Mathai insists that the onus to produce the priest is on the police.

Mathai and the pastor’s family met Haryana Director General of Police (DGP) R.S. Dalal on July 20 to request an independent inquiry into the case. DGP Dalal is understood to have promised to form a special committee to look into the case. The committee is likely to be headed by Additional General Director of Police John V. George.

“My husband has been facing opposition from his own family members and other villagers after he converted to Christianity from a Dalit family a few years ago. They spread rumours that he was hypnotizing people and kidnapping girls to make them Christians. This is what led to the false accusation against him after his brother eloped with the girl,” the pastor’s wife Mona Singh told ICC.

Mona Singh also filed a writ petition against the police in the state high court in November 2005, but the police claimed that they did not travel to Mumbai with Singh. The case is still pending.

“I can name and identify the policemen who came to our house and took my husband on August 16, 2005. Besides, he called me from Mumbai and told me that he was staying in a hotel with the police, and that was the last time I spoke to him,” added Mona Singh, who is left alone to look after their three daughters and a deaf-and-dumb and blind son.

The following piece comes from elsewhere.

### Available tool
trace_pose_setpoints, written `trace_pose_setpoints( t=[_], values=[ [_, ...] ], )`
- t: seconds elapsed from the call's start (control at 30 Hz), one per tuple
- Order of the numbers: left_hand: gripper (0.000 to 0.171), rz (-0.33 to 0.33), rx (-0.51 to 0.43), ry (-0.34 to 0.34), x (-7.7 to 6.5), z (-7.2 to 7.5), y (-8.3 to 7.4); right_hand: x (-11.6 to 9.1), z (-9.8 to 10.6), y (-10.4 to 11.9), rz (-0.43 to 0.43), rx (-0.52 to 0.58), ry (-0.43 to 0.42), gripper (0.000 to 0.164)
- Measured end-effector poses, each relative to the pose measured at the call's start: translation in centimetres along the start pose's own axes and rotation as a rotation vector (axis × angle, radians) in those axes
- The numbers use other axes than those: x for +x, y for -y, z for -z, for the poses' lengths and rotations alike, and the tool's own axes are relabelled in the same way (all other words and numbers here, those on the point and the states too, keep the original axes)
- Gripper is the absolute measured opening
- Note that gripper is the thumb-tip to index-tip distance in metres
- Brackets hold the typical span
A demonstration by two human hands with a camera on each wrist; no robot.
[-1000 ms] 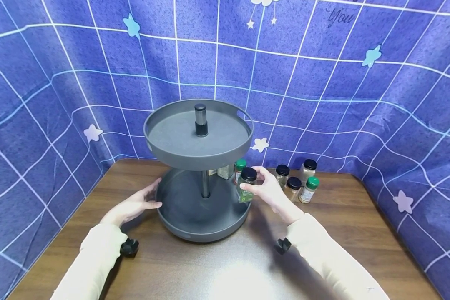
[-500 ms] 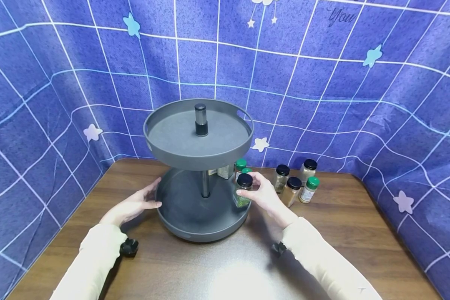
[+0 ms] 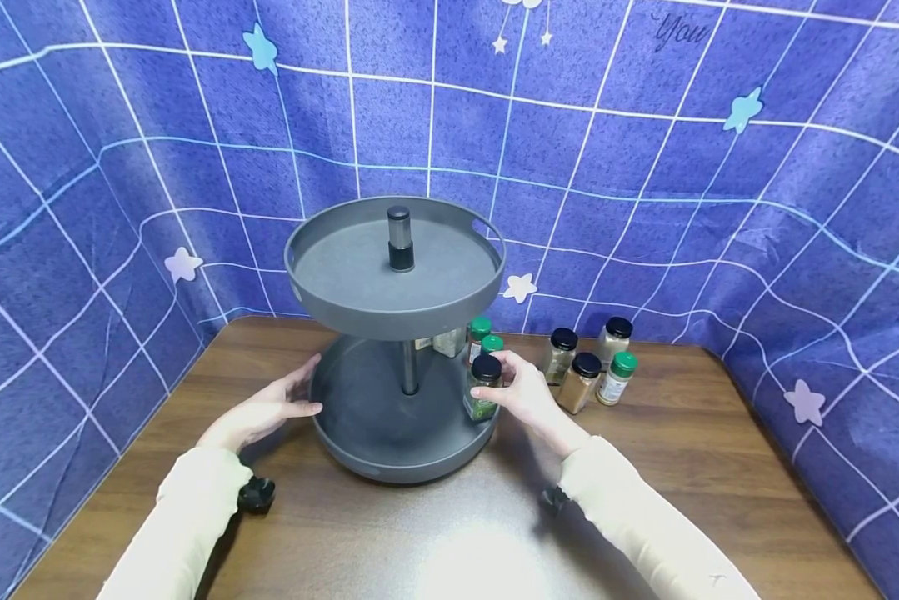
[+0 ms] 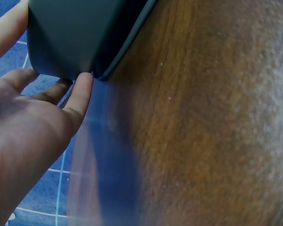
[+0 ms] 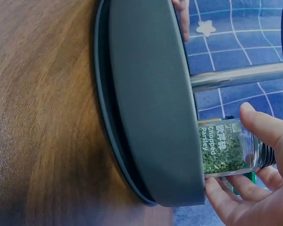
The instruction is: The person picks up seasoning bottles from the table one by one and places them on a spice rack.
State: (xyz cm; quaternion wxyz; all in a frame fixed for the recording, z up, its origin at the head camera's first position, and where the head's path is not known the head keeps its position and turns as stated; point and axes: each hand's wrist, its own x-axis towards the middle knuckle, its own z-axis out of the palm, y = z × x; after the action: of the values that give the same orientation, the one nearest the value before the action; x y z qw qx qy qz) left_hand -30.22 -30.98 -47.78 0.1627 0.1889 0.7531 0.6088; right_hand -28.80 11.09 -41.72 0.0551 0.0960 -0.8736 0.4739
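A two-tier grey turntable stands on the table, its lower tray (image 3: 407, 468) below a raised upper tray (image 3: 397, 315) on a metal post. My right hand (image 3: 527, 390) holds a clear spice jar (image 3: 481, 404) with a black lid, upright at the right side of the lower tray. In the right wrist view, its label reads "Chopped Parsley" and green flakes fill the jar (image 5: 221, 153); thumb and fingers lie on opposite sides of it. At the left, my left hand (image 3: 265, 411) touches the lower tray's outer wall with fairly straight fingers, also visible against the tray wall (image 4: 61, 37).
Behind the parsley jar on the lower tray are two green-lidded jars (image 3: 480, 327) and a greyish container (image 3: 449, 342). Right of my right hand, several spice jars stand on the wooden table (image 3: 681, 433), including a brown-filled one (image 3: 578, 385). A blue patterned curtain (image 3: 569, 150) hangs behind.
My right hand has moved down and slightly left, bringing the parsley jar lower into the bottom tray. A second green lid now shows behind it. The left hand stays in place.
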Motion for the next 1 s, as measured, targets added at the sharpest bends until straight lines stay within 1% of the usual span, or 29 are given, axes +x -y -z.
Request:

Mathai agreed with her, saying that he personally confirmed that according to the records of Hotel Yatri in Mumbai’s Santa Cruz area, Haryana police checked in with Singh and spent a few days there.

However, Superintendent of Police (SP) Navdeep Singh indicated that Singh was not missing, but hiding. “Singh disappeared a few days before his bail was to be cancelled, as the court had granted him bail, saying it would be annulled if he failed to produce the missing boy and girl within a month’s time,” he told news agency Indo-Asian News Service on July 23.

The SP also claimed that religion was not an issue in Haryana, “which only witnesses caste-based conflicts”.

However, Christian agencies do report on anti-Christian violence in several parts of the state from time to time. Local Christians say although the state government is ruled by the Congress Party, Hindu extremist organizations are active in various regions in the state.

According to the latest Government Census (2001), Haryana has merely 27,185 Christians. The total population of the state is more than 21 million.